In other words, in a range of numbers 0...infinity, the odds are 0 that you will pick a non-infinite number, just like the odds are 0 that if you *randomly* pick a real number between 0 and 1, the odds are 0 that it will be rational, because there are an infinite number of real numbers between each rational number.

Aug 21, 2009
It would be more interesting to observer the effect with very large values. Instead of \$10 in the envelope the first envelope contains a check for \$100 Million. do you trade?

Aug 22, 2009
Cover's strategy is well-known. It is equivalent to picking a test value T according to a prescribed distribution, and switching if the amount in the first envelope is less than T. If we call the amounts M and 2M, then this strategy wins if T is between M and 2M, and it gives a 50% chance of winning otherwise. The strategy is described in the rec.puzzles FAQ at http://www.faqs.o...ecision/]http://www.faqs.o...ecision/[/url]

http://www.faqs.o...ecision/]http://www.faqs.o...ecision/[/url]

Aug 22, 2009
Any Street kid knows every bet has two sides. If I have one of the envelopes and Bob has the other we both have the same deal. same odds. If we switch we both switch, and these guys are saying it gives us both a better deal? hehehehe and then they say if i have stock abc and bob has stock bca if we switch we will both make more money? Only question is why are these geniuses trying to peddle this deal. Its a dumb variation of the old change for a twenty con. send them my way i have some deals for them right here.

Aug 23, 2009
I haven't worked through the
symmetry-breaking argument properly, but it seems to me to be one of those
"paradoxes" which involve 0 or infinity in a disguised form. If, say, one of
the numbers involved is selected at random from ALL numbers, then there's
only an infinitesimal chance that it will be less than the number of
particles in the universe. I vaguely remember Q Comp stuff saying that it
would then be theoretically non-computable(?). ie not simply impractical.

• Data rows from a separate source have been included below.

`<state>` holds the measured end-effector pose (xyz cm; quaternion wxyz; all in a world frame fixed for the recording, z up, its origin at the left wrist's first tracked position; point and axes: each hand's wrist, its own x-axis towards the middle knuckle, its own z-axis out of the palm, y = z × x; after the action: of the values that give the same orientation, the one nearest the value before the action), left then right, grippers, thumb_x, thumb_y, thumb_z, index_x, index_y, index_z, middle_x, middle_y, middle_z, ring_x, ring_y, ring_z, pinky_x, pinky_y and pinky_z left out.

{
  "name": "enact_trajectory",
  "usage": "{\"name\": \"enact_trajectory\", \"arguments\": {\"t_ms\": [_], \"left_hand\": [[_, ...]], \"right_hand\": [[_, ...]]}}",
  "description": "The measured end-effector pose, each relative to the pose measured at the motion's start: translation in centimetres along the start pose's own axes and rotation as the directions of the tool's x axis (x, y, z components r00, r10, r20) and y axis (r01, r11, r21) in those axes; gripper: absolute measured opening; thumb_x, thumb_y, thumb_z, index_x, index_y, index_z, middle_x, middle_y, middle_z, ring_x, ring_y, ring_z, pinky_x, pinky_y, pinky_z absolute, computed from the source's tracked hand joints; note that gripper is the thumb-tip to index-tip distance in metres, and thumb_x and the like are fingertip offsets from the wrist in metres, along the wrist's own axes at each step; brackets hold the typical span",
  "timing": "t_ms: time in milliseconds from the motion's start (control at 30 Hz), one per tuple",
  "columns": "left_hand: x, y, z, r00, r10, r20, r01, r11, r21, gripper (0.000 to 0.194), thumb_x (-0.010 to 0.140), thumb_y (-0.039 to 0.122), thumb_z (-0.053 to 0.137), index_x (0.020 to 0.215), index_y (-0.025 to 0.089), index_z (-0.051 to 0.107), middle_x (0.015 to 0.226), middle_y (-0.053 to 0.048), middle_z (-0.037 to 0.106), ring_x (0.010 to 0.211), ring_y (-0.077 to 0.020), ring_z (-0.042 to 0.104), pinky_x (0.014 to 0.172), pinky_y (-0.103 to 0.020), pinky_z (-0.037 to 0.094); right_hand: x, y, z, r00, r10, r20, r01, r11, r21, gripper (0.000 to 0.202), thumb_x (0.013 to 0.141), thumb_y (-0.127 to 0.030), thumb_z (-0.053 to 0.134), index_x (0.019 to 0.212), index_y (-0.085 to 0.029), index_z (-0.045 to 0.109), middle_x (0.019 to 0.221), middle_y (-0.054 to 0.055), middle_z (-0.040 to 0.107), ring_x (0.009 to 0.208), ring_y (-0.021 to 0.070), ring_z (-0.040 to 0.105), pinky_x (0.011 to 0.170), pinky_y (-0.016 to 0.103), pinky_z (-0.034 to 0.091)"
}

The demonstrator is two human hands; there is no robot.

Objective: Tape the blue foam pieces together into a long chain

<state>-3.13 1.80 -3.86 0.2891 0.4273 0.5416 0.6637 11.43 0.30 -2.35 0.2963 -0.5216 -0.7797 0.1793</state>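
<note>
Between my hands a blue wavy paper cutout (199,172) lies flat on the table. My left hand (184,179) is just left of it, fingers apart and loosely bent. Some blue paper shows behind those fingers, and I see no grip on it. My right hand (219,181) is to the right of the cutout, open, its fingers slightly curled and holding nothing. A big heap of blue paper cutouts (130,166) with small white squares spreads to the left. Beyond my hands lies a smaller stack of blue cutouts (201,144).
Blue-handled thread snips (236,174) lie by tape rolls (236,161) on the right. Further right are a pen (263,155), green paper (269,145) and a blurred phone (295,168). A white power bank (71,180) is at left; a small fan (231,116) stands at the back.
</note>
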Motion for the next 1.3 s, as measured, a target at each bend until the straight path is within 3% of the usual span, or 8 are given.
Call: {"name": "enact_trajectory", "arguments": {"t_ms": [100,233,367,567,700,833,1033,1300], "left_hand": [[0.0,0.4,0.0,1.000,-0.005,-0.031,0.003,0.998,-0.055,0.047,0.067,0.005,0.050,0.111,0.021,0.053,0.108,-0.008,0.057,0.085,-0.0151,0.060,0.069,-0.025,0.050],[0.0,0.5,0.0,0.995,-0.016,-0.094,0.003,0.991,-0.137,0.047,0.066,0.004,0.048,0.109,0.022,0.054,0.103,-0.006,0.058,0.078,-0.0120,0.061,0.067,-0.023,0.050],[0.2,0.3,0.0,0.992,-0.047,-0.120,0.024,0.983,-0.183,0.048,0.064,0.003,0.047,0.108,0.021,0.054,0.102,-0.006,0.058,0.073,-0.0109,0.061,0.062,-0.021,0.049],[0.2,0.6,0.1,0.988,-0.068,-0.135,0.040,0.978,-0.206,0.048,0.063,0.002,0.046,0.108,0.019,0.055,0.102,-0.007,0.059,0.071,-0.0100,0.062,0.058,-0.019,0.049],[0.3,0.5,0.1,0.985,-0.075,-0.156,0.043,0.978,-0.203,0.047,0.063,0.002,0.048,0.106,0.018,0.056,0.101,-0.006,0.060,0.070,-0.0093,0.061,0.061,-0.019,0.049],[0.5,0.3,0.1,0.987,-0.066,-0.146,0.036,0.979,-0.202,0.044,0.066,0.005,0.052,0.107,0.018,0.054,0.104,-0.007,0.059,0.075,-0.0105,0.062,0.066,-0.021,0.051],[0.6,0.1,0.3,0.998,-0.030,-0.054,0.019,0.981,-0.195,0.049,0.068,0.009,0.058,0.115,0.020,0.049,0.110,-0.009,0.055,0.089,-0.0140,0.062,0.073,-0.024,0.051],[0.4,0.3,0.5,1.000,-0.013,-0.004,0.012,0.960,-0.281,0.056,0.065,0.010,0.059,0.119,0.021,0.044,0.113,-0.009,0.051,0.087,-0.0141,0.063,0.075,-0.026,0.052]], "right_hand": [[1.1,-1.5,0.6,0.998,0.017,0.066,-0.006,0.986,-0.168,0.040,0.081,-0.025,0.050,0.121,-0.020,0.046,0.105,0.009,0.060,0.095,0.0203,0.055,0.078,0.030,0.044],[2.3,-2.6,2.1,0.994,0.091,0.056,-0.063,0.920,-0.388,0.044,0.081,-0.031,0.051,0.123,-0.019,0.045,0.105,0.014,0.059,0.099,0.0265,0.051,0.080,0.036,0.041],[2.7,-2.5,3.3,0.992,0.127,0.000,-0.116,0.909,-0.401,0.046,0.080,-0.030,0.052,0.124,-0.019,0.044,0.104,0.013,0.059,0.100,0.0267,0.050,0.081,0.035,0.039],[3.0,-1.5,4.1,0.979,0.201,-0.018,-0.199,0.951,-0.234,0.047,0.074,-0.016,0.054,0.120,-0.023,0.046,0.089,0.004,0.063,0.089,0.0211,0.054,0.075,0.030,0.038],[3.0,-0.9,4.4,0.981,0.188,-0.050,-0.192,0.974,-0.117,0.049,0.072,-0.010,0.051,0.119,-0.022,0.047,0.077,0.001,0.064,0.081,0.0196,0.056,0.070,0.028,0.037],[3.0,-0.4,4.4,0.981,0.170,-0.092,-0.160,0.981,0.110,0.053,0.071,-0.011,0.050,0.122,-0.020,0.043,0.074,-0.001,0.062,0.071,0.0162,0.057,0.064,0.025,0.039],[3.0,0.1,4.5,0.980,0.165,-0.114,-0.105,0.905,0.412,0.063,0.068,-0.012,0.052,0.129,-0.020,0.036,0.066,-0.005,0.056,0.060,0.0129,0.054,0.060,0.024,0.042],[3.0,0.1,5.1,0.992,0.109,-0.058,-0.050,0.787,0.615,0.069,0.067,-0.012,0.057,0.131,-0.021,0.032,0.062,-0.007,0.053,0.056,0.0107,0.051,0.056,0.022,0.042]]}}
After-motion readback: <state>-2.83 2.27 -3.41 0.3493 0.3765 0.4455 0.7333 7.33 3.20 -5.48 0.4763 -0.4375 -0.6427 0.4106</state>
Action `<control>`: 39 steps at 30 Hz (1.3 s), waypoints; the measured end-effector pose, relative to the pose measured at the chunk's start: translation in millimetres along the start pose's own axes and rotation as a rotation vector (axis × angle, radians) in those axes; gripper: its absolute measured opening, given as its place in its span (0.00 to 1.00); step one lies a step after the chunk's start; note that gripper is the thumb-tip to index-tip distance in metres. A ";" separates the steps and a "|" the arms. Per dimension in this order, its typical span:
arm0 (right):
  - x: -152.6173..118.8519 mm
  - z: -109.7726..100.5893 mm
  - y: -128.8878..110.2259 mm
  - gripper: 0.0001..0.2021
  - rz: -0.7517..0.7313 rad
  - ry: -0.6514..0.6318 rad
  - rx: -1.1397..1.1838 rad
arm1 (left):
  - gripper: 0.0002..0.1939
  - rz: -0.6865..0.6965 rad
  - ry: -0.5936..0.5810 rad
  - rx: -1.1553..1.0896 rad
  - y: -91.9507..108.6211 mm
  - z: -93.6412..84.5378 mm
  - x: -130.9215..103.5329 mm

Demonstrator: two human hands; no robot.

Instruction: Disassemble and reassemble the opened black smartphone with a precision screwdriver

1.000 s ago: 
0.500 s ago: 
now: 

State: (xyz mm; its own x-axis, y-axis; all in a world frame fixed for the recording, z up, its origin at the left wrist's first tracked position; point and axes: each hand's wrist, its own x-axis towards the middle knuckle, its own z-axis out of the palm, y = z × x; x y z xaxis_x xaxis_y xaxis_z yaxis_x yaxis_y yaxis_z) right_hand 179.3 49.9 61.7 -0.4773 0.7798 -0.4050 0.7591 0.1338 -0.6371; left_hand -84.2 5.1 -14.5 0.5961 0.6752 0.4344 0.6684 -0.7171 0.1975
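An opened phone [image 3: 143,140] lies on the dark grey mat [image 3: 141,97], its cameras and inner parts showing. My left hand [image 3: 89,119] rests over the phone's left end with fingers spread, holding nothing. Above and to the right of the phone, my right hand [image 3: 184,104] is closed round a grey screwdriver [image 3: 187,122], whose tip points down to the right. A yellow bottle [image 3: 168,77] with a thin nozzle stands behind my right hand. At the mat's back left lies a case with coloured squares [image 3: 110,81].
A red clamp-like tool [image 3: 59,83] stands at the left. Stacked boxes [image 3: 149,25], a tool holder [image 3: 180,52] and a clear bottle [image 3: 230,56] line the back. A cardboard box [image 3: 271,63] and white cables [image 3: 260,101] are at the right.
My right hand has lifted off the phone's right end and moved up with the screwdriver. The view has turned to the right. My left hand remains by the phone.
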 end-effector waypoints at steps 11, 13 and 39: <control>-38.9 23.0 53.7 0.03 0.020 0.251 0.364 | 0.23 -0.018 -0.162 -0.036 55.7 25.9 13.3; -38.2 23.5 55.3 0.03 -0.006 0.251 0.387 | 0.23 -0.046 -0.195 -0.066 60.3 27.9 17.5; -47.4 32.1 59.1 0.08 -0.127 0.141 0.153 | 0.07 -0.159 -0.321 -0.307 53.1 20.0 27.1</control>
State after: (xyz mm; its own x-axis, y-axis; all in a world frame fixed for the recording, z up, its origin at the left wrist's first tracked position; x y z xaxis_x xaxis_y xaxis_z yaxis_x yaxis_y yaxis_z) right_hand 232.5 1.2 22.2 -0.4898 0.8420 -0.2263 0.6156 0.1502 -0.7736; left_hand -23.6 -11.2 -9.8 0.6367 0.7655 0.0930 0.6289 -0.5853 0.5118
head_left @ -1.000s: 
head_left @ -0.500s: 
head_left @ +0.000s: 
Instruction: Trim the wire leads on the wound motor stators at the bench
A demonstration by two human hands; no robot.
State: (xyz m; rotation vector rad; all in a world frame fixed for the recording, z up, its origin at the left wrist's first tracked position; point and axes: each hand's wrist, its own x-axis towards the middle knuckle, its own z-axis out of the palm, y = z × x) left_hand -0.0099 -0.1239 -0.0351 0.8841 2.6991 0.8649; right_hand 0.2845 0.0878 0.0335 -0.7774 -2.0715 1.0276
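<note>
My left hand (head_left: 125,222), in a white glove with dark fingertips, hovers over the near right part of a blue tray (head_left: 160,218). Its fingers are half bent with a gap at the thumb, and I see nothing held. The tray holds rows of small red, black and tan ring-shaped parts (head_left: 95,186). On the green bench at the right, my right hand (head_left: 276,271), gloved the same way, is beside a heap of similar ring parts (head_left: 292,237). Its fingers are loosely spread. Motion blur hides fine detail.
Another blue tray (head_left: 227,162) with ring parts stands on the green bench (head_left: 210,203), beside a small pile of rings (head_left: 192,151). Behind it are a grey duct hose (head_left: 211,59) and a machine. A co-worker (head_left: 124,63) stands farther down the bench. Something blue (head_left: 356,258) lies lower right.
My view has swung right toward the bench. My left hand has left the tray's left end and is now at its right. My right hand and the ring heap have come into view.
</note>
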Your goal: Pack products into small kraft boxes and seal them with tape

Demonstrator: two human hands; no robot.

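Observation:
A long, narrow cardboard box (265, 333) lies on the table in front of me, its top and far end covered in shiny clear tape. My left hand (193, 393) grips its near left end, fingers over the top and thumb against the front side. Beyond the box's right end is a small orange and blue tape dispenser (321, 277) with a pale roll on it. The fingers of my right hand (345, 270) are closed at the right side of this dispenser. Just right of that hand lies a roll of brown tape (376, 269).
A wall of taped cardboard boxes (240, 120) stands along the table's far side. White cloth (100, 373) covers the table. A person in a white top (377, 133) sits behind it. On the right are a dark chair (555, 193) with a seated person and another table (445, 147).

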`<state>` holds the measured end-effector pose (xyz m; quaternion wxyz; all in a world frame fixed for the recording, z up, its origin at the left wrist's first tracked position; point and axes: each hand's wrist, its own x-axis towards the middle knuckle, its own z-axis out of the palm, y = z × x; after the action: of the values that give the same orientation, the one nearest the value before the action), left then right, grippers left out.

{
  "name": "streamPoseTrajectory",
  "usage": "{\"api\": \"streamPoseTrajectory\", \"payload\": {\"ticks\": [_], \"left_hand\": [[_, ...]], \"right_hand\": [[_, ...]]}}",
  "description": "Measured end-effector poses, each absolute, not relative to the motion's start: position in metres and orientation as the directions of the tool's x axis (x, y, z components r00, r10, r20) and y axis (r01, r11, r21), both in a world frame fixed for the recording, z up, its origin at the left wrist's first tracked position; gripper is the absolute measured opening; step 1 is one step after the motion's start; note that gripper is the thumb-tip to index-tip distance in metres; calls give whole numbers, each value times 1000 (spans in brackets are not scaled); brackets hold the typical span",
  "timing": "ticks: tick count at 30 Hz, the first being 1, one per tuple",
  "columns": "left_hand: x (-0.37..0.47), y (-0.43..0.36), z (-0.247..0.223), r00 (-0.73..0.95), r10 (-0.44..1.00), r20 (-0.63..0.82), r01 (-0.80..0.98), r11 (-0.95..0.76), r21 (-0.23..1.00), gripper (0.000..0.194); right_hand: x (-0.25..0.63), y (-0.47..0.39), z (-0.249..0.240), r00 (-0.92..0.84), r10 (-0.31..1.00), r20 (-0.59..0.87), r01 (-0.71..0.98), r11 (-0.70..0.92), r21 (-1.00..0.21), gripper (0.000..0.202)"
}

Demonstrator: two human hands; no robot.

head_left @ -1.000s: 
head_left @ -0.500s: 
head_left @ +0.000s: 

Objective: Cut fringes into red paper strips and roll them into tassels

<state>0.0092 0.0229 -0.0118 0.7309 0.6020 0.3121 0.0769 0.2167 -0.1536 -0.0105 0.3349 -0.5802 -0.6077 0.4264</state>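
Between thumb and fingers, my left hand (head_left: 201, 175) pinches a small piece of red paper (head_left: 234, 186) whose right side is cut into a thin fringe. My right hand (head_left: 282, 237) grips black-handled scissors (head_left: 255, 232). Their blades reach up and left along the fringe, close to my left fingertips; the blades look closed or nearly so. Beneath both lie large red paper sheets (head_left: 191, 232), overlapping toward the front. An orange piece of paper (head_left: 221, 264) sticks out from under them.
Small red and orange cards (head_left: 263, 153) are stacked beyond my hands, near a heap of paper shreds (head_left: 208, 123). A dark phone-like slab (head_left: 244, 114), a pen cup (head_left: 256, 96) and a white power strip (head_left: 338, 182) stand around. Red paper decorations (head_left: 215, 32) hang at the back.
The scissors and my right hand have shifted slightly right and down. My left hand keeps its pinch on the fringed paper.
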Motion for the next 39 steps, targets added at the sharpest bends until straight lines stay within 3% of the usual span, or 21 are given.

So the alternative would be to bias the selection of the number towards
smaller numbers. Then if the number in the first envelope was large, by some
criterion, then there would be

Aug 23, 2009
Last bit of comment:
So the alternative would be to bias the selection of the number towards
smaller numbers. Then if the number in the first envelope was large, by some
criterion, then there would be

Aug 23, 2009
Sorry - try again (new here)

Then if the number in the first envelope was large, by some
criterion, then there would be

Aug 23, 2009
Oops!

But maybe mathematicians have ignored that, because the criterion seems to
me to have to be a social one. (How you do the experiment IN PRACTICE - how
big the numbers really would be. How could the bias not be social rather
than mathematical?

Aug 24, 2009
I figured it out.

The number you get in first envelope is not a true random. There is 75% probability that the number is smaller than half of maximum amount and 25% probability that it is bigger than half of maximum amount.

with true random you can even play double or nothing and win just about 0. In this case there is double or half and you can win about 0 on average.

Aug 24, 2009
...forgot to say that it is in case when one envelope has random number and another has double that amount.

Aug 24, 2009
First envelope has \$10 , the other one could have either 5 or 20.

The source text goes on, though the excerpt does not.